◆ **WHAT YOU WILL DO**
Write out again, word for word, the lines below from the line that holds "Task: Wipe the" through the line that holds "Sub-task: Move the", omitting pictures.

*** RECORDED DATA ***

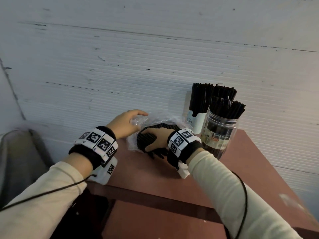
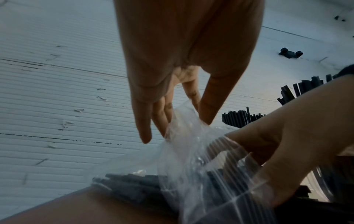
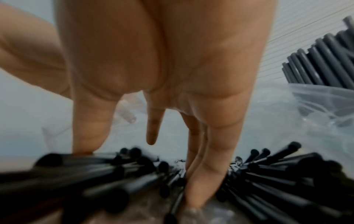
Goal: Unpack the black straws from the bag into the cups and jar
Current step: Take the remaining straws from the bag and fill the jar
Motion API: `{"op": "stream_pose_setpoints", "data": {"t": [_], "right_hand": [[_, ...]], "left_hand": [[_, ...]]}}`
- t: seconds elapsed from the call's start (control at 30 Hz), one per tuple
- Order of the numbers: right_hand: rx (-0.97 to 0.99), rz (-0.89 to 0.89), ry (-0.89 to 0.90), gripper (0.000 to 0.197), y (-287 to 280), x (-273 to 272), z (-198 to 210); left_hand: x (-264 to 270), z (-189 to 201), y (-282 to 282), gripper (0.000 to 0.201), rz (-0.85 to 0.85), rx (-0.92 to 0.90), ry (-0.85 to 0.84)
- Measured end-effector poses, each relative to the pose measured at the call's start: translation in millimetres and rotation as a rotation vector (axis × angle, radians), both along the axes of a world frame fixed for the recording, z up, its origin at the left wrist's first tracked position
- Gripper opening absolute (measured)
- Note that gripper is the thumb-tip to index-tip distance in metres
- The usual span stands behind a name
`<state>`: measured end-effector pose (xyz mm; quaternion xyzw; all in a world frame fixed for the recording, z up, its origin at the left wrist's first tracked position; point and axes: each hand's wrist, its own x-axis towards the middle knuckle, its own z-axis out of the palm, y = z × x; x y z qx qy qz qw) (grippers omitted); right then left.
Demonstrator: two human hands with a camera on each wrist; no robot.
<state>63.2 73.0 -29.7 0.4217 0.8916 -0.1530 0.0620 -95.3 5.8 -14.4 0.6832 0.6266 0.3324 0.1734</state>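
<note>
A clear plastic bag (image 1: pixel 155 119) lies on the red-brown table (image 1: pixel 155 175) with black straws (image 1: pixel 145 139) inside. My left hand (image 1: pixel 127 123) pinches the bag's upper edge (image 2: pixel 189 121) between thumb and fingers and holds it up. My right hand (image 1: pixel 157 138) reaches into the bag's mouth. Its fingers (image 3: pixel 201 181) are straight and pushed in among the straws (image 3: pixel 268 181), and its thumb rests on top of them. To the right stand a white cup (image 1: pixel 196 123) and a clear jar (image 1: pixel 219 133), both packed with upright black straws.
A white ribbed wall (image 1: pixel 120 66) runs close behind the table. The cup and jar stand right beside my right wrist. A grey object (image 1: pixel 20 152) stands off the table's left side. The table's front edge (image 1: pixel 146 195) is near my forearms.
</note>
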Motion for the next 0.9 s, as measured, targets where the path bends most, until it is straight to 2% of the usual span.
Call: {"op": "stream_pose_setpoints", "data": {"t": [0.13, 0.33, 0.53, 0.73, 0.9], "right_hand": [[0.055, 0.038, 0.015, 0.066, -1, -1, 0], [0.111, 0.084, 0.051, 0.047, 1, -2, 2], [0.068, 0.019, 0.254, 0.024, 3, 11, 3], [0.050, -0.019, 0.383, 0.024, 1, 26, 9], [0.050, -0.015, 0.362, 0.026, -3, 46, 14]], "left_hand": [[-3, -1, -2, 0.057, -0.030, 0.034, -0.060], [-4, -2, -2, 0.050, 0.036, 0.071, -0.106], [-2, 0, -5, 0.042, 0.083, 0.067, -0.137], [0, -4, -5, 0.043, 0.077, 0.055, -0.127], [2, -7, -3, 0.040, 0.100, 0.107, -0.089]]}}
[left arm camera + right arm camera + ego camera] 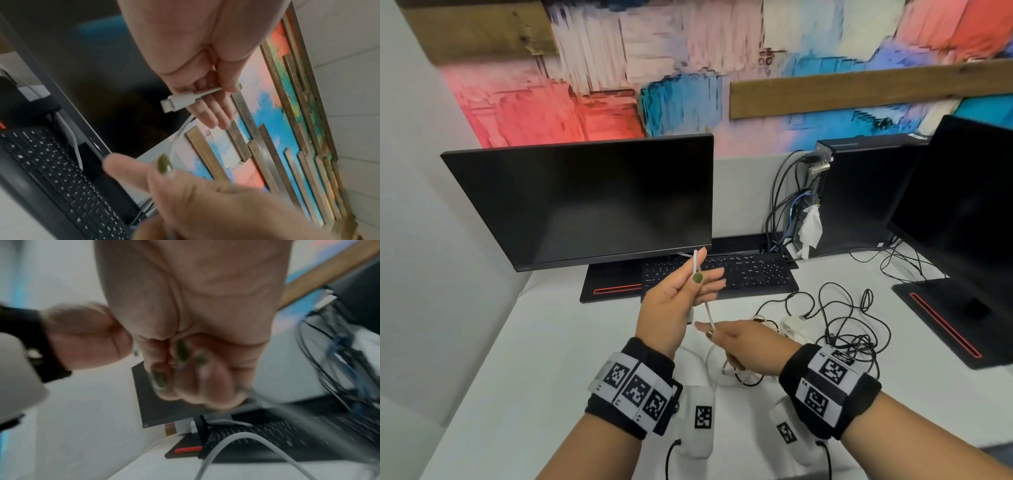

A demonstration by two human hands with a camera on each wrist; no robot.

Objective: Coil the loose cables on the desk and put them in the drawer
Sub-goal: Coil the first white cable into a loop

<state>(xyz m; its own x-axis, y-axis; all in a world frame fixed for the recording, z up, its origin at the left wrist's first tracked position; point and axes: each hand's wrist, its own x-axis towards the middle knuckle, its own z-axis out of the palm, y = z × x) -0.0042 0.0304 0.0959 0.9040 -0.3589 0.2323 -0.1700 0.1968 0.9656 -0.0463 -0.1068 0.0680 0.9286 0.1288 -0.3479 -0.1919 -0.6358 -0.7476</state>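
Note:
My left hand [702, 277] is raised over the desk and pinches a white cable [708, 310] between thumb and fingers. In the left wrist view the cable's white connector [180, 100] sticks out past the fingers. The cable runs down into my right hand [714, 334], which grips it just below with its fingers curled into a fist [191, 369]. More white cable [236, 436] loops loosely onto the desk under the hands. A tangle of black cables [842, 325] lies on the desk to the right. No drawer is in view.
A dark monitor [585, 202] and a black keyboard [739, 274] stand behind the hands. A black PC tower [859, 192] with plugged-in leads and a second monitor [969, 205] are at the right. The white desk [534, 359] is bare on the left.

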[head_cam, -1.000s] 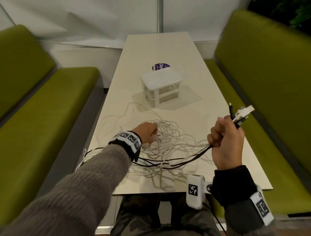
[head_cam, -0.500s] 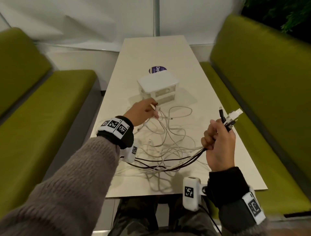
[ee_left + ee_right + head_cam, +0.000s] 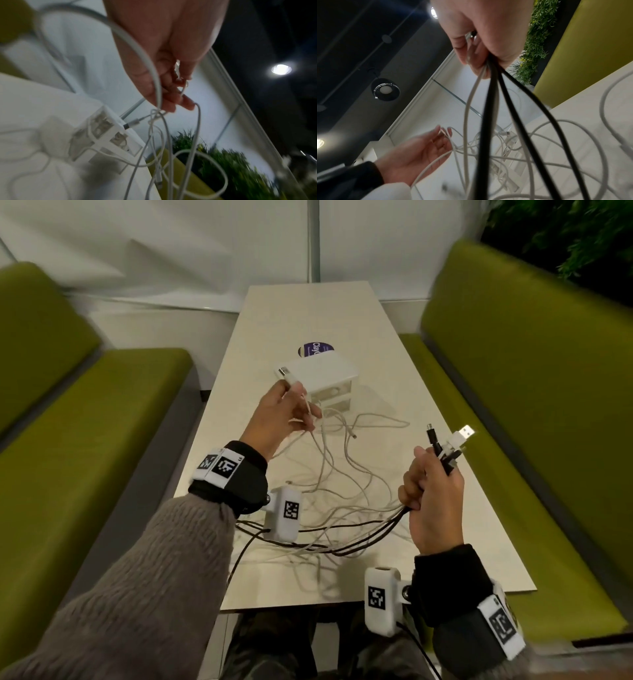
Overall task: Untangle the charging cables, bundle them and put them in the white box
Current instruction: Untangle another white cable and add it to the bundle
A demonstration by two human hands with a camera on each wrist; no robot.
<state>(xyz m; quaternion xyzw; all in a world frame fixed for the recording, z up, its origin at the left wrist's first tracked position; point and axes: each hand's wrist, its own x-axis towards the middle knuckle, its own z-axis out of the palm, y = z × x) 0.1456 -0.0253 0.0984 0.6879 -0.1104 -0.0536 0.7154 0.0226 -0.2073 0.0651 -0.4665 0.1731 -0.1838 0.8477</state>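
We hold our left hand (image 3: 279, 419) raised near the white box (image 3: 322, 373), pinching a white cable's USB plug (image 3: 285, 373). Our right hand (image 3: 432, 494) fists a bundle of black and white cables (image 3: 445, 451), plugs up. The loose tangle (image 3: 342, 501) lies on the table (image 3: 445, 508) between both hands.

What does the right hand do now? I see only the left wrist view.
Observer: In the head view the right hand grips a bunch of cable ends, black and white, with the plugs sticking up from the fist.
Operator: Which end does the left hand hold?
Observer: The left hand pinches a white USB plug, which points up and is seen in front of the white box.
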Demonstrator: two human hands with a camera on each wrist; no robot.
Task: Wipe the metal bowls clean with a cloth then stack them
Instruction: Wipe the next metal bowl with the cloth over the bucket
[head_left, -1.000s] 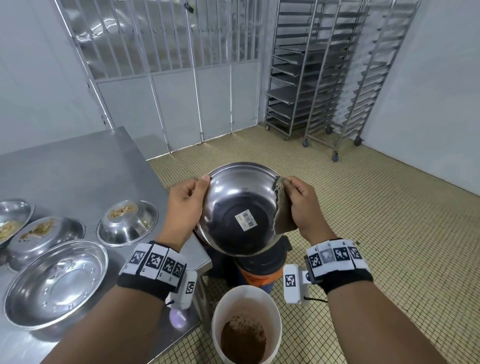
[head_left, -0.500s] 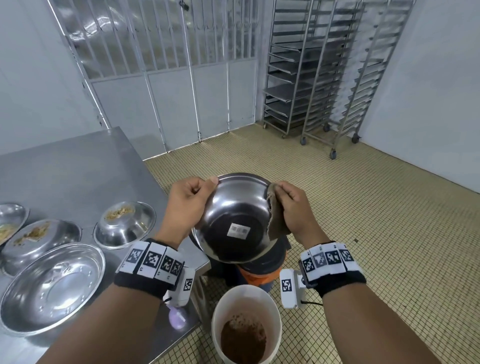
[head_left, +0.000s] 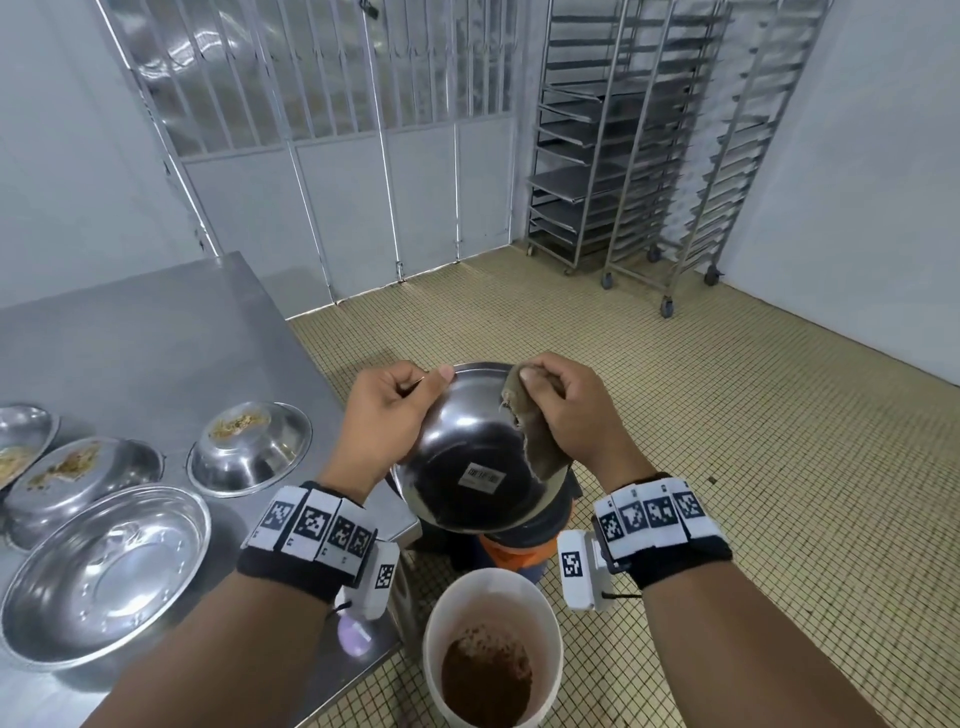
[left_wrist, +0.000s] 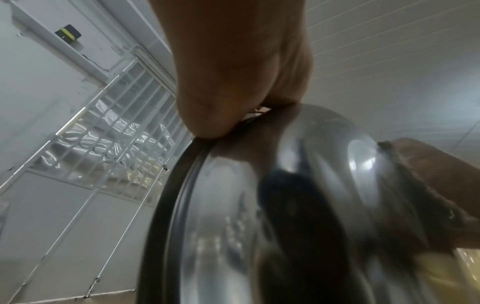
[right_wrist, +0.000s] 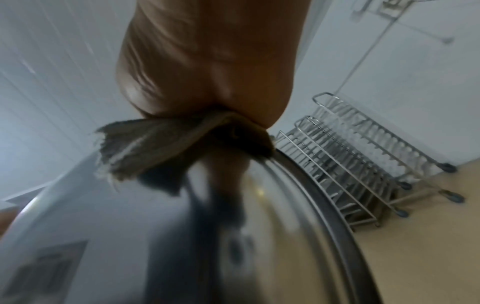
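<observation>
Held bowl: metal bowl (head_left: 467, 457) in the air in front of the person, off the desk, tilted with its outer underside toward the head camera; a barcode sticker (head_left: 485, 476) sits on its base.
Left hand: left hand (head_left: 387, 415) clamped on the bowl's left rim, thumb on the outer wall, fingers curled over the edge; the left wrist view shows the thumb pressed at the rim.
Right hand: right hand (head_left: 566, 410) pinches a brown cloth (head_left: 535, 441) against the bowl's right rim; the cloth is folded over the edge, its frayed end lying on the outer wall.
Below the bowl: white bucket (head_left: 493, 649) on the tiled floor, holding brown residue; a dark and orange container (head_left: 511, 551) stands between bucket and bowl, partly hidden.
Desk: steel desk (head_left: 156, 332) at left carries four more bowls.
Clean-looking bowl: large empty bowl (head_left: 104, 571) nearest the camera.
Soiled bowls: small bowl (head_left: 249, 447) with food scraps; second soiled bowl (head_left: 83, 478) left of it; third bowl (head_left: 23, 436) cut off by the frame edge.
Background: wheeled tray racks (head_left: 649, 156) by the far wall.
</observation>
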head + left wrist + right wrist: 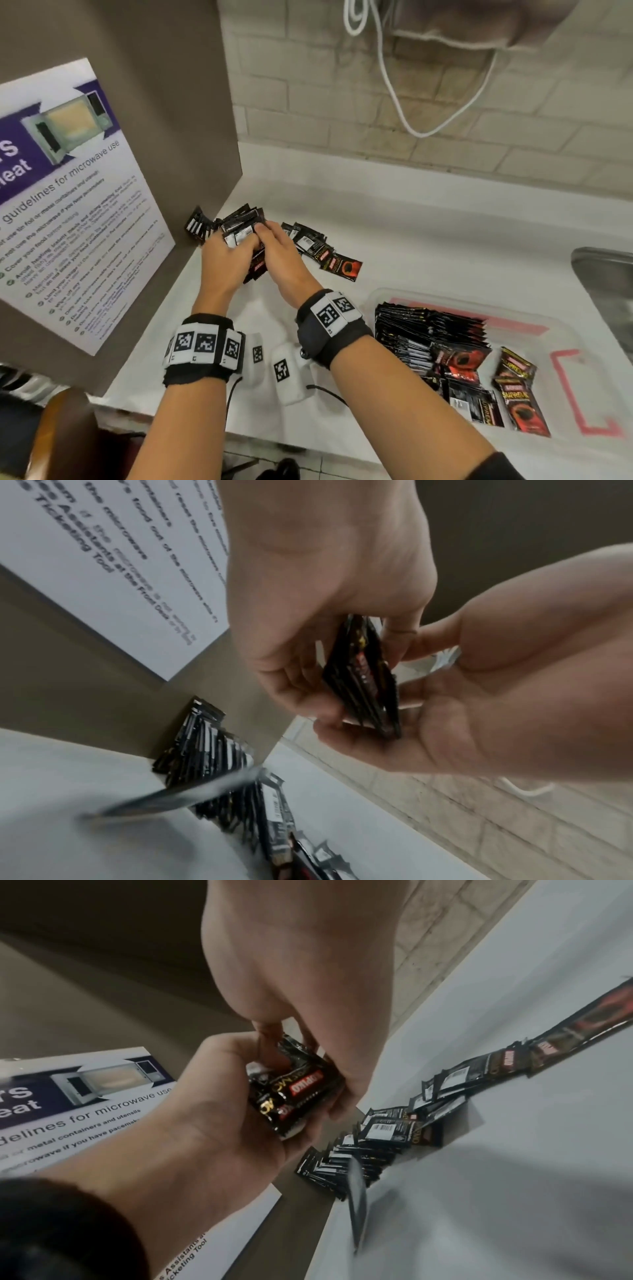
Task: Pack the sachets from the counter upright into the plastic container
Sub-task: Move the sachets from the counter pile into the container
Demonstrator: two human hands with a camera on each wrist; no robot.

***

◆ **OUTPUT FOR THIS EXERCISE**
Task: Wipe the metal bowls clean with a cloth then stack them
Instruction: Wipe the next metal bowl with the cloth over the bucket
[head_left, -1.000s] 
[head_left, -0.500s] 
[head_left, +0.000s] 
[left_wrist, +0.000s] 
[right_wrist, +0.000s] 
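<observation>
Held bowl: metal bowl (head_left: 467, 457) in the air in front of the person, off the desk, tilted with its outer underside toward the head camera; a barcode sticker (head_left: 485, 476) sits on its base.
Left hand: left hand (head_left: 387, 415) clamped on the bowl's left rim, thumb on the outer wall, fingers curled over the edge; the left wrist view shows the thumb pressed at the rim.
Right hand: right hand (head_left: 566, 410) pinches a brown cloth (head_left: 535, 441) against the bowl's right rim; the cloth is folded over the edge, its frayed end lying on the outer wall.
Below the bowl: white bucket (head_left: 493, 649) on the tiled floor, holding brown residue; a dark and orange container (head_left: 511, 551) stands between bucket and bowl, partly hidden.
Desk: steel desk (head_left: 156, 332) at left carries four more bowls.
Clean-looking bowl: large empty bowl (head_left: 104, 571) nearest the camera.
Soiled bowls: small bowl (head_left: 249, 447) with food scraps; second soiled bowl (head_left: 83, 478) left of it; third bowl (head_left: 23, 436) cut off by the frame edge.
Background: wheeled tray racks (head_left: 649, 156) by the far wall.
</observation>
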head + left wrist + right wrist: 
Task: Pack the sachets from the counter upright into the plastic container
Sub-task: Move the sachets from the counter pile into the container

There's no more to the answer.